I’m not sure that obsession is something to be cured so much as one needs to find meaning, a purpose in which obsession can thrive and accomplish something, a magnum opus. I have always felt the need, heard the call to participate in something larger than myself. Though many of us lead small lives in small towns or big cities, our dreams long to be made visible on a wider stage. My own mother struggles with OCD but as a hoarder; she has often felt the need to find a larger purpose other than wife, mother, sister, grandmother—which I know has not been enough for her, nor for many women or myself. I too recognize some of the same traits in myself, yet I do not believe it was only dumb luck or grace that expanded our worlds as you suggested.
You and I and countless others made a conscious choice to have a different life. We put our obsessive energies into something positive— resolutely we put one foot in front of the other. Some might call it evolution. We adapted. Author Octavia Butler wrote in her book Parable of the Sower, “Prodigy is, at its essence, adaptability and persistent, positive obsession. Without persistence, what remains is an enthusiasm of the moment. Without adaptability, what remains may be channeled into destructive fanaticism. Without positive obsession, there is nothing at all.” In the non-canonical Gospel of Thomas, Jesus is quoted as saying, “If you bring forth what is within you, what you bring forth will save you. If you do not bring forth what is within you, what is within you will destroy you.”
The journey for all of us is the congruency, the integrity of our inner life and our outward being, something I learned from Jenny Boylan. We were all given the ability to create, to make manifest, to bring into Being, but life has a way of thwarting us as much as it is the source of inspiration. You found the means by which your imagination, your persistence, your obsession could find a positive expression but with a good measure of humility, grace, and dumb luck, as well the choice you were compelled, perhaps called, to make: to be a writer.
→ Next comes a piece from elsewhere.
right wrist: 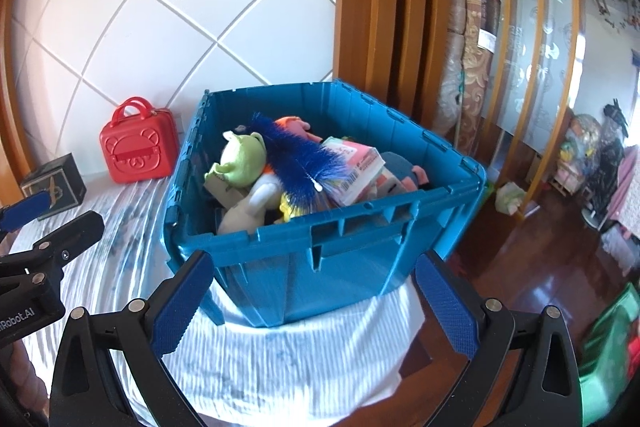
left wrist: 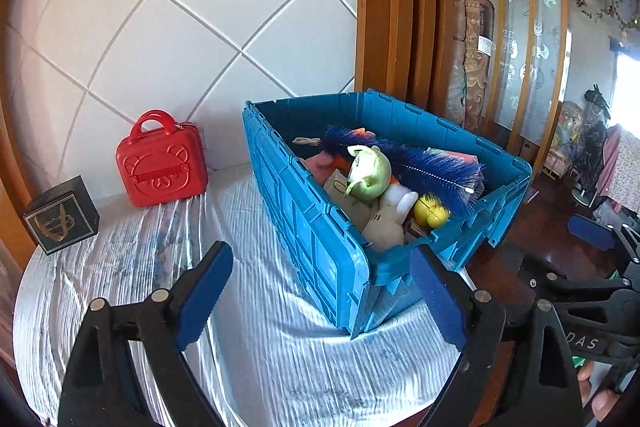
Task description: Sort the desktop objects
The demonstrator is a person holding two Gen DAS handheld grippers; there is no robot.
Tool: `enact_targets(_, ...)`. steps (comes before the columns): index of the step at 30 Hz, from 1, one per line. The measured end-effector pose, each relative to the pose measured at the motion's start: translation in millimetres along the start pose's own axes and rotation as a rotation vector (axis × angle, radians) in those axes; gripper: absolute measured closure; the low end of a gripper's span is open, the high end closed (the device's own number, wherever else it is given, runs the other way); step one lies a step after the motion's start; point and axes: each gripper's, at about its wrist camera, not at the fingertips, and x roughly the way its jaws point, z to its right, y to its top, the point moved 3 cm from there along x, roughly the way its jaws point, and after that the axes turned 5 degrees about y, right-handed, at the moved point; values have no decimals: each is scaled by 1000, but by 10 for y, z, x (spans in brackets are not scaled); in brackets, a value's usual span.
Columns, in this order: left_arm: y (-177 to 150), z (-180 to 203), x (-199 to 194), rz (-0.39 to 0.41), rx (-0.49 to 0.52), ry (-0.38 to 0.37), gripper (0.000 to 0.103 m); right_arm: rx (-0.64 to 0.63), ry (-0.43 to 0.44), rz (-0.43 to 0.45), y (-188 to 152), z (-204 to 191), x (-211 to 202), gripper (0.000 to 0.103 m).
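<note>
A crate sits at the table's right edge, holding a frog toy and brush. A case stands at the back edge, left of the crate; a box lies at the back-left corner.

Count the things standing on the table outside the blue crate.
2: the red case against the wall left of the blue crate, and a black box further left. The crate may hide others.
</note>
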Motion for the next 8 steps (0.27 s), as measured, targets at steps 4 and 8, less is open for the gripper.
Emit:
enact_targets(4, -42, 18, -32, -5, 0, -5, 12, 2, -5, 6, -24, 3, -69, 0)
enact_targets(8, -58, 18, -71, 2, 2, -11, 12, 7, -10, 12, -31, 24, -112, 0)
Like many sinful saints before, that mystery that we name as God calls the obsessively compelled. I mean, who else is going to get the job done? Who else makes a story so engaging? We hope the pendulum is going to swing one way rather than the other but we know better and on the story will go. And on we go as well. Because we must. We can’t help it. The Bible calls it ‘steadfastness’. To me, that’s what faith is all about.